Consider hiring a professional pet tracker: In some cases, you may consider hiring a professional pet tracker who can use specialized equipment and techniques to locate lost cats. These individuals or organizations may have experience in finding lost pets and can provide specialized assistance. Some areas have volunteer organizations, google search or ask in your local social media group.

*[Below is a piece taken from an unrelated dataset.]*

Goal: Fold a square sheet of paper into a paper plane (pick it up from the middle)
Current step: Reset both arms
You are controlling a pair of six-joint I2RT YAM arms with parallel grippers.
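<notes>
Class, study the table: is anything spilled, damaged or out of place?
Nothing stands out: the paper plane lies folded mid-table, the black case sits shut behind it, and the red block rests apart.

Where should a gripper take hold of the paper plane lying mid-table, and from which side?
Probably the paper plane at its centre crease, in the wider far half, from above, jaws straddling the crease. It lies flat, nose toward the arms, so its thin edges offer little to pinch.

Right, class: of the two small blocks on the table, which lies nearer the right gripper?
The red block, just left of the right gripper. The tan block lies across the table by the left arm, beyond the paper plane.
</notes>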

Don't give up: Cats are known to return home even after being missing for several days or even weeks. Keep searching, putting up flyers, and spreading the word about your missing cat. Stay persistent and don't lose hope. Keep actively searching for your cat and maintain communication with the organizations and individuals you have contacted. Additionally, make sure to check your phone, email, and other contact information regularly for any updates or sightings.
Losing a pet can be a stressful and emotional experience, and we hope you never have to go through it if so it is a positive outcome for both you and your fur baby. That's why it's crucial to take every possible step to find your furry friend and ensure their well-being. Remember to take preventative measures to keep your cat safe in the future by securing your home, providing a stimulating indoor environment, and using identification methods such as collars and microchipping.
If you embark on a search for your lost cat, we understand the fear, uncertainty, and sadness that comes with the journey. We're sending you all our love and hope that you're reunited with your beloved feline soon. Please leverage the steps in this article to help drive a positive outcome. We're rooting for you and your cat, and we believe that you can bring them back to your loving home.